What to work on
Repeat word for word every line of the data below, from the first through the line containing "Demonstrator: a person", and stop there.

Content starts

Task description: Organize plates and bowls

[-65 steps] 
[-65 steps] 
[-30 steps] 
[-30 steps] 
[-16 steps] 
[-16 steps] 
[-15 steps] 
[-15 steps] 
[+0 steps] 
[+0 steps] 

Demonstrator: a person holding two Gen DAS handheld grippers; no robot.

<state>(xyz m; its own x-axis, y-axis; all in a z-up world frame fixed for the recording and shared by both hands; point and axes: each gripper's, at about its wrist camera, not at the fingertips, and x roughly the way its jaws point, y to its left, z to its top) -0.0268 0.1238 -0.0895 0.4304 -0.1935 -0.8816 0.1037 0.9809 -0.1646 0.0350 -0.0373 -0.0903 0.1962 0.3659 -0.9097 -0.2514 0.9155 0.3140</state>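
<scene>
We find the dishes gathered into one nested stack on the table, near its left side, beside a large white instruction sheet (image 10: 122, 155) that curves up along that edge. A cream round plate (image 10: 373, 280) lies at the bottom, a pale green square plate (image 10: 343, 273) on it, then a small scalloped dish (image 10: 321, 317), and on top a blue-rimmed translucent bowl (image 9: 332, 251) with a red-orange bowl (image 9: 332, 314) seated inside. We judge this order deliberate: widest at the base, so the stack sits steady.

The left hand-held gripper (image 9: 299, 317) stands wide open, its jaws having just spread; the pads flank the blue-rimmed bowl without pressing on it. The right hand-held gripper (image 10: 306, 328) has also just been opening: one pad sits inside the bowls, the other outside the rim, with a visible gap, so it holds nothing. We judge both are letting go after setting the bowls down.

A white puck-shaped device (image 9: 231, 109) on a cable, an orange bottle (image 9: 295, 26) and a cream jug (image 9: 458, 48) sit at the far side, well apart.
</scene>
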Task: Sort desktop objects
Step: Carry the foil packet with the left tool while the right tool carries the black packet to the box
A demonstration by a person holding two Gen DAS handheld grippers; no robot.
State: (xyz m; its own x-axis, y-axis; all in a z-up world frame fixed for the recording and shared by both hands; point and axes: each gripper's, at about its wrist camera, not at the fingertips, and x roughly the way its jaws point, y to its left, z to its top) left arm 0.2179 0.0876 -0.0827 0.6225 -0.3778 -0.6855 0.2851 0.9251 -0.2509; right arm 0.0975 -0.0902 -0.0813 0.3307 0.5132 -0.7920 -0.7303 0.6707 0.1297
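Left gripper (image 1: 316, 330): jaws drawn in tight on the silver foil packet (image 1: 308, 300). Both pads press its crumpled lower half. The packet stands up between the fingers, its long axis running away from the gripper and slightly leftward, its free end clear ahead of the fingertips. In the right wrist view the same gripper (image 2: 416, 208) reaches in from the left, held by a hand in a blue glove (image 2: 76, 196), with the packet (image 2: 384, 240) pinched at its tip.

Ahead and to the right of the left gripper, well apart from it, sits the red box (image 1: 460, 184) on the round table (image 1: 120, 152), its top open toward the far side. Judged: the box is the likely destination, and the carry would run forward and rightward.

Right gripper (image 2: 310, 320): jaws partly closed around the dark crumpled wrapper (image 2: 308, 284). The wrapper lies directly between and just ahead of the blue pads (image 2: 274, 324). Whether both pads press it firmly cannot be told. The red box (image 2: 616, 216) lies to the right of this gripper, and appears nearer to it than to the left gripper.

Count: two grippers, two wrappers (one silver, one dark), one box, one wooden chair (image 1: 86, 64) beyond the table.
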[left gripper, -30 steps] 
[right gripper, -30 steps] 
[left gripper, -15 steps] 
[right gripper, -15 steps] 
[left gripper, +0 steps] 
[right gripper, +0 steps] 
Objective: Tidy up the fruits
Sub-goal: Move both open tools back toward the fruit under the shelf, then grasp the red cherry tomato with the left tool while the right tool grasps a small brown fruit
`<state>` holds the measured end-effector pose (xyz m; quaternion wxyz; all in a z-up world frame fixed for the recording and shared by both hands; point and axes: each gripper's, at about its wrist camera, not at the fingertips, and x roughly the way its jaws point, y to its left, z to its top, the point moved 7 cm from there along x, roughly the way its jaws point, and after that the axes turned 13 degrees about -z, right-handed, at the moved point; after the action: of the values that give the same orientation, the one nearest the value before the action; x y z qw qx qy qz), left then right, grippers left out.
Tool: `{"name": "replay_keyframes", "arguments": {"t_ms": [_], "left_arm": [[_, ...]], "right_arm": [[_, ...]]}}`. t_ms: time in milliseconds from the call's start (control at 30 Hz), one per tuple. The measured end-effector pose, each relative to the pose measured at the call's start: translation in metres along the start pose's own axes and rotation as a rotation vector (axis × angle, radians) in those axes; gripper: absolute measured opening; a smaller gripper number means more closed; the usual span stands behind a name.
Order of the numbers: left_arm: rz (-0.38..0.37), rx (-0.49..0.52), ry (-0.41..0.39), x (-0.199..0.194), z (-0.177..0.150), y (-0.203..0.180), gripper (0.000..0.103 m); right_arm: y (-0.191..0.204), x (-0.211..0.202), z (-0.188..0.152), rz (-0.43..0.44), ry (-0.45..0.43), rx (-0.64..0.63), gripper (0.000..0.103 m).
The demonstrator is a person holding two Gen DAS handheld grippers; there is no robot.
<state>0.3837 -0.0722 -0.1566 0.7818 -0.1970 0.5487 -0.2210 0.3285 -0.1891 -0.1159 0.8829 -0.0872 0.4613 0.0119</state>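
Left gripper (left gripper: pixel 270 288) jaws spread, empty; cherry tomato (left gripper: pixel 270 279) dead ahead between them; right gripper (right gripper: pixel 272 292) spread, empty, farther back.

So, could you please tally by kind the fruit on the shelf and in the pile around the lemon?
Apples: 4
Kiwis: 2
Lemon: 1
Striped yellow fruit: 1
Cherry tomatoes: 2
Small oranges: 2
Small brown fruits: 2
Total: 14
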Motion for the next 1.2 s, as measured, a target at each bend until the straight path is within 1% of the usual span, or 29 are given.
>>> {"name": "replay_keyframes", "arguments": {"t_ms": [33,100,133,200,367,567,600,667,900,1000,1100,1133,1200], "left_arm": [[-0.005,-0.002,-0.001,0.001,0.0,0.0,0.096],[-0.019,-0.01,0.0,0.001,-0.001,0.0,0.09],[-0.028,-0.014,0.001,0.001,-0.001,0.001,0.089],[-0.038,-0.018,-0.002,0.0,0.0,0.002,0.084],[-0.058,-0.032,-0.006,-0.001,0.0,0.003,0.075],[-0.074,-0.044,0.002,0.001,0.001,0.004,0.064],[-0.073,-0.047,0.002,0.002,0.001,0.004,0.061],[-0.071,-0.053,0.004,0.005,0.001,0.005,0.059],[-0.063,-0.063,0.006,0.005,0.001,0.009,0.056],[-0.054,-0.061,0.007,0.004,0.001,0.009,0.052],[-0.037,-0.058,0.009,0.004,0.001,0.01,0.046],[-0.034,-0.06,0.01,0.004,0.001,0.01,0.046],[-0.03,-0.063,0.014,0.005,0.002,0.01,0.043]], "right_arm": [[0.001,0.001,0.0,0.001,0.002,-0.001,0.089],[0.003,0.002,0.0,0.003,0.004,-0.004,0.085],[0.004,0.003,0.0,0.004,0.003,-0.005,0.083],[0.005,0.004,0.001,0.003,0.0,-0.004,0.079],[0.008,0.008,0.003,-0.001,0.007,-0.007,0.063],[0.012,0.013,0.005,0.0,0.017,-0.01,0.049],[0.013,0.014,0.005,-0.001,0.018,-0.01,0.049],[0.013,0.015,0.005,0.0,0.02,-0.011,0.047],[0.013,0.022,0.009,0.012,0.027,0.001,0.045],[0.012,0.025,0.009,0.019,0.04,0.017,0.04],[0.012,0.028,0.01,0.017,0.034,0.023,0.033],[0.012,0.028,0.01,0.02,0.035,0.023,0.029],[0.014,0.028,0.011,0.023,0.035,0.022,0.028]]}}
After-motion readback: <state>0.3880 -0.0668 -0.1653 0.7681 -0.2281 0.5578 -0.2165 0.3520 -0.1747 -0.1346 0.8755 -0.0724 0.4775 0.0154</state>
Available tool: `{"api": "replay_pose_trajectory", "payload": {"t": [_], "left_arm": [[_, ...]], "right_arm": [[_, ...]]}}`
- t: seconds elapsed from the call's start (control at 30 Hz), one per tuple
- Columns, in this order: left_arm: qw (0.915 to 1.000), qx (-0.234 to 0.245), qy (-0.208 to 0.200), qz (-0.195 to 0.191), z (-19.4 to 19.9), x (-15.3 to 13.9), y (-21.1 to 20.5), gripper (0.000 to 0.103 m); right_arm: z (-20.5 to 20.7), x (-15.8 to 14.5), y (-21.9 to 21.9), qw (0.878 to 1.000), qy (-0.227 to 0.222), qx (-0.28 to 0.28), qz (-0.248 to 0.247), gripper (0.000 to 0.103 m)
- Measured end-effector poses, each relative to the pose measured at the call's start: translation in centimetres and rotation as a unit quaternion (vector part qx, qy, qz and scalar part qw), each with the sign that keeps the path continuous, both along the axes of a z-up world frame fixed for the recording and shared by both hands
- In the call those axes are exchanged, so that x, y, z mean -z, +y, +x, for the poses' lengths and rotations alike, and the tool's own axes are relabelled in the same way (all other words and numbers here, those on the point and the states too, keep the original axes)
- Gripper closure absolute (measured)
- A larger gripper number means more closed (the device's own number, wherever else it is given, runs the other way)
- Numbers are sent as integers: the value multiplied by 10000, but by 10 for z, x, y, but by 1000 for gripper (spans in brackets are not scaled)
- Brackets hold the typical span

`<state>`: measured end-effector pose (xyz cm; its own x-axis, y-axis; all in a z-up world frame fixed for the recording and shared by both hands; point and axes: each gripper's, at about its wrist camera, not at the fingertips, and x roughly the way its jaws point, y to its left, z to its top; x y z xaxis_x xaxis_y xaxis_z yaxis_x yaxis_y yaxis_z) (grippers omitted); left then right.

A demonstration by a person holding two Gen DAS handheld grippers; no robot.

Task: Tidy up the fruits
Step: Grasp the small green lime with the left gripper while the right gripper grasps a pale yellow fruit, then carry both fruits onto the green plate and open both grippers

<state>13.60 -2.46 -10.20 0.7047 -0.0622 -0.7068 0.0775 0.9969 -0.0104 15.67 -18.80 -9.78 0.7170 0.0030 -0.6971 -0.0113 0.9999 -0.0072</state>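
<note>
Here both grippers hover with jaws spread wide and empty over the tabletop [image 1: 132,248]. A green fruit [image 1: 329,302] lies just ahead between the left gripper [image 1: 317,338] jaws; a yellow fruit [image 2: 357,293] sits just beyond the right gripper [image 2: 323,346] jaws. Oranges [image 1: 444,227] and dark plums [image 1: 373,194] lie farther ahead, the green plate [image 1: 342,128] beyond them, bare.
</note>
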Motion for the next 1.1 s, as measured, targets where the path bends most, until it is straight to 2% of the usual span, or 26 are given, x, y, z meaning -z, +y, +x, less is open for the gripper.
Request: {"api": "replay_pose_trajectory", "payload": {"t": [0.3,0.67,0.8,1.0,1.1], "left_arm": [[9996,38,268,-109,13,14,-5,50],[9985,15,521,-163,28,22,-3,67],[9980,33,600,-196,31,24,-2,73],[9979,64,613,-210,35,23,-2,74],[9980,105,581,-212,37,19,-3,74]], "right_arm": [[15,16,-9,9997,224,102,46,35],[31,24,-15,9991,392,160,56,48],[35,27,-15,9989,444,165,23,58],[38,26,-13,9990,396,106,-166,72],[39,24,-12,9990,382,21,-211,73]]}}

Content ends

Result below
Task description: Organize plates and bowls

[-65 steps] 
[-65 steps] 
[-30 steps] 
[-30 steps] 
[-16 steps] 
[-16 steps] 
[-15 steps] 
[-15 steps] 
[+0 steps] 
[+0 steps] 

Demonstrator: a person holding two Gen DAS handheld grippers; no robot.

This response contains the complete answer.